-- Opening Marker --

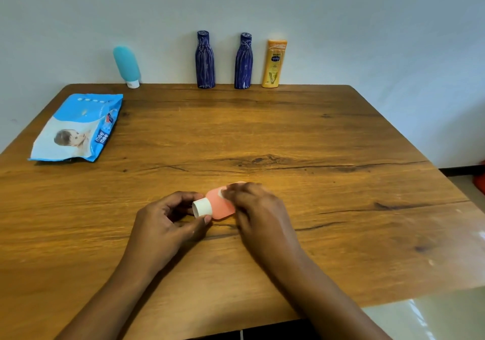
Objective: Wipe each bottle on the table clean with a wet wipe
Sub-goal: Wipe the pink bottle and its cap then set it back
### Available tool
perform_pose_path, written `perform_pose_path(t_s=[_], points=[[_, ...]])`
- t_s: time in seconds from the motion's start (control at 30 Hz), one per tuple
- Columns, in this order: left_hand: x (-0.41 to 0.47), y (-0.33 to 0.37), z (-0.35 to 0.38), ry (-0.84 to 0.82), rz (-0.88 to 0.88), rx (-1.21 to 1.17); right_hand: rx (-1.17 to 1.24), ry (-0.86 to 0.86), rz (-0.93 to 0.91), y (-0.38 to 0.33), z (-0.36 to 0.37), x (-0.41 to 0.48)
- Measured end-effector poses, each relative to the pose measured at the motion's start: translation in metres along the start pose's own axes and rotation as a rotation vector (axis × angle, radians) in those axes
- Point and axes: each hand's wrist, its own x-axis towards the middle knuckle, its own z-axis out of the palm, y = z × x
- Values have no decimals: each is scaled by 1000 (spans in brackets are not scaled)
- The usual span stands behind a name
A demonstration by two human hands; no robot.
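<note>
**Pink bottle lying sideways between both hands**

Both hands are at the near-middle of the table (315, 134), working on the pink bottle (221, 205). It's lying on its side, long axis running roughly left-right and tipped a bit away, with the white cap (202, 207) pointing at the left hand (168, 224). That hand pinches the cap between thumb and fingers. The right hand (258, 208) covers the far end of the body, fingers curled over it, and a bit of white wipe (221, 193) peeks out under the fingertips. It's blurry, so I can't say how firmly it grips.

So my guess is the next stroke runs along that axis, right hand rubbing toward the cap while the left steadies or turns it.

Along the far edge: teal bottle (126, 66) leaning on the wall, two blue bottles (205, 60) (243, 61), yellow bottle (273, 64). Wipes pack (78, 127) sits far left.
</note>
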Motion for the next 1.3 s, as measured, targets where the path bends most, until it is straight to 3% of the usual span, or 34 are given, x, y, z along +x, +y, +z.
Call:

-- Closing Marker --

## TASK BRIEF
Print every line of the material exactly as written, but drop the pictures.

## SOLUTION TO THIS TASK
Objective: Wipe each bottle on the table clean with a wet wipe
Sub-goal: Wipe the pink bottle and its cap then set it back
### Available tool
perform_pose_path, written `perform_pose_path(t_s=[_], points=[[_, ...]])`
- t_s: time in seconds from the motion's start (control at 30 Hz), one per tuple
- Columns, in this order: left_hand: x (-0.41 to 0.47), y (-0.33 to 0.37), z (-0.35 to 0.38), ry (-0.84 to 0.82), rz (-0.88 to 0.88), rx (-1.21 to 1.17); right_hand: rx (-1.17 to 1.24), ry (-0.86 to 0.86), rz (-0.93 to 0.91), y (-0.38 to 0.33), z (-0.36 to 0.37), x (-0.41 to 0.48)
- Measured end-effector poses, each relative to the pose measured at the motion's start: translation in metres along the start pose's own axes and rotation as a rotation vector (axis × angle, radians) in those axes
- Point and axes: each hand's wrist, its own x-axis towards the middle knuckle, its own z-axis out of the palm, y = z × x
- Values have no decimals: each is scaled by 1000 (spans in brackets are not scaled)
- The usual span stands behind a name
A demonstration by two human hands; no robot.
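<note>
**Pink bottle lying sideways between both hands**

Both hands are at the near-middle of the table (315, 134), working on the pink bottle (221, 205). It's lying on its side, long axis running roughly left-right and tipped a bit away, with the white cap (202, 207) pointing at the left hand (168, 224). That hand pinches the cap between thumb and fingers. The right hand (258, 208) covers the far end of the body, fingers curled over it, and a bit of white wipe (221, 193) peeks out under the fingertips. It's blurry, so I can't say how firmly it grips.

So my guess is the next stroke runs along that axis, right hand rubbing toward the cap while the left steadies or turns it.

Along the far edge: teal bottle (126, 66) leaning on the wall, two blue bottles (205, 60) (243, 61), yellow bottle (273, 64). Wipes pack (78, 127) sits far left.
</note>
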Motion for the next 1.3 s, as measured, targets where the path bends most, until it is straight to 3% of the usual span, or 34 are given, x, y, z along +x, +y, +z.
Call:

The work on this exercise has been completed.